Segment Start: SUPPLIED MATERIAL
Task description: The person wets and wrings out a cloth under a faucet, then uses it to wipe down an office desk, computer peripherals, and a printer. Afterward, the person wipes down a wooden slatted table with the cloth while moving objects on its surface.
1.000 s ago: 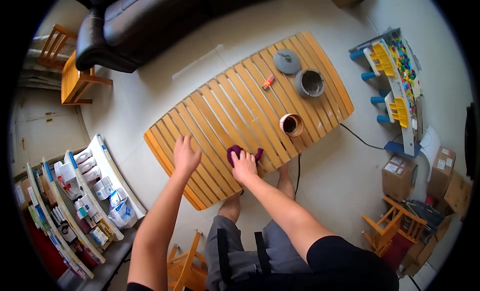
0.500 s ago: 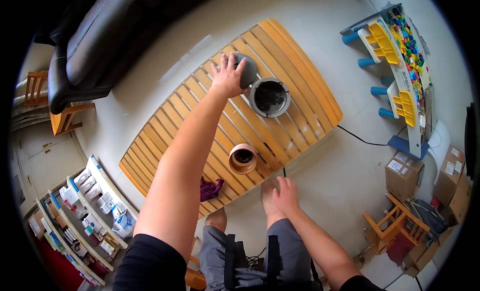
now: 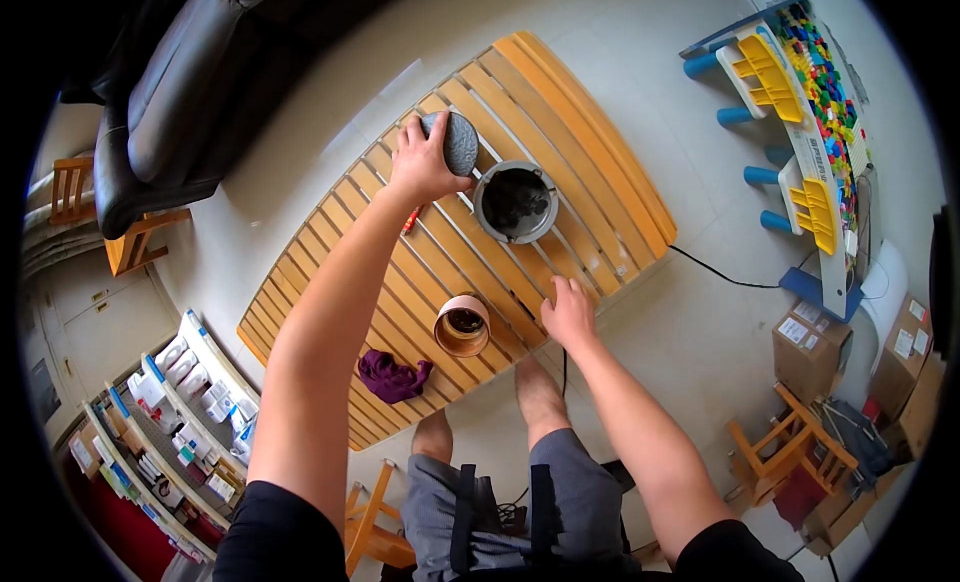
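Two hands are out over the slatted table [image 3: 590,142]: the left hand [image 3: 420,167] grips a grey lid [image 3: 460,142] at upper centre, tilted, just beside the grey pot [image 3: 515,202]. The right hand [image 3: 568,314] rests open on the table's near edge. Held by its rim, the lid could slip and knock the pot, or fall between slats.

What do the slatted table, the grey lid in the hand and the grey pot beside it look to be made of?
The slatted table looks like varnished wood: honey-coloured slats with a slight sheen. The grey lid, held by the left hand, looks matt and speckled, perhaps stone or concrete. The grey pot has the same dull grey finish, so likely the same.
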Tool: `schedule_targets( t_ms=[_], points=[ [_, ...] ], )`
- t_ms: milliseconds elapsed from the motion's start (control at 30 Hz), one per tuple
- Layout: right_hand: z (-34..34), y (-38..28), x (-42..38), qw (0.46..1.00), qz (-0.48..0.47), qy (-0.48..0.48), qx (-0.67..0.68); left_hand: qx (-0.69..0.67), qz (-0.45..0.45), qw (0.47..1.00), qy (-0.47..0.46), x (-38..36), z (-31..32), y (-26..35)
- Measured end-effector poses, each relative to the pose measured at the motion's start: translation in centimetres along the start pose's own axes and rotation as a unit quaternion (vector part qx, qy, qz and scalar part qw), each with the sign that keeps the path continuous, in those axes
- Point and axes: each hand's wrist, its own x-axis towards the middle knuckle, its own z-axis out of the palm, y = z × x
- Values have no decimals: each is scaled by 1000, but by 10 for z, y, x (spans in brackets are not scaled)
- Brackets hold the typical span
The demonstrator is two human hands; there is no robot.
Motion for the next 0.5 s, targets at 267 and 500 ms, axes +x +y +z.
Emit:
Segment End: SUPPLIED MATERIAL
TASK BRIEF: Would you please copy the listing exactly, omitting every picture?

EXERCISE RESULT:
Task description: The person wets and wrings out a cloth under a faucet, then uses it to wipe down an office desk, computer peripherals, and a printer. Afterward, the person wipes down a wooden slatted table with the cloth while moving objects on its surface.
1.000 s ago: 
0.500 s ago: 
now: 
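Two hands are out over the slatted table [image 3: 590,142]: the left hand [image 3: 420,167] grips a grey lid [image 3: 460,142] at upper centre, tilted, just beside the grey pot [image 3: 515,202]. The right hand [image 3: 568,314] rests open on the table's near edge. Held by its rim, the lid could slip and knock the pot, or fall between slats.

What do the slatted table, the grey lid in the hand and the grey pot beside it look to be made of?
The slatted table looks like varnished wood: honey-coloured slats with a slight sheen. The grey lid, held by the left hand, looks matt and speckled, perhaps stone or concrete. The grey pot has the same dull grey finish, so likely the same.
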Tool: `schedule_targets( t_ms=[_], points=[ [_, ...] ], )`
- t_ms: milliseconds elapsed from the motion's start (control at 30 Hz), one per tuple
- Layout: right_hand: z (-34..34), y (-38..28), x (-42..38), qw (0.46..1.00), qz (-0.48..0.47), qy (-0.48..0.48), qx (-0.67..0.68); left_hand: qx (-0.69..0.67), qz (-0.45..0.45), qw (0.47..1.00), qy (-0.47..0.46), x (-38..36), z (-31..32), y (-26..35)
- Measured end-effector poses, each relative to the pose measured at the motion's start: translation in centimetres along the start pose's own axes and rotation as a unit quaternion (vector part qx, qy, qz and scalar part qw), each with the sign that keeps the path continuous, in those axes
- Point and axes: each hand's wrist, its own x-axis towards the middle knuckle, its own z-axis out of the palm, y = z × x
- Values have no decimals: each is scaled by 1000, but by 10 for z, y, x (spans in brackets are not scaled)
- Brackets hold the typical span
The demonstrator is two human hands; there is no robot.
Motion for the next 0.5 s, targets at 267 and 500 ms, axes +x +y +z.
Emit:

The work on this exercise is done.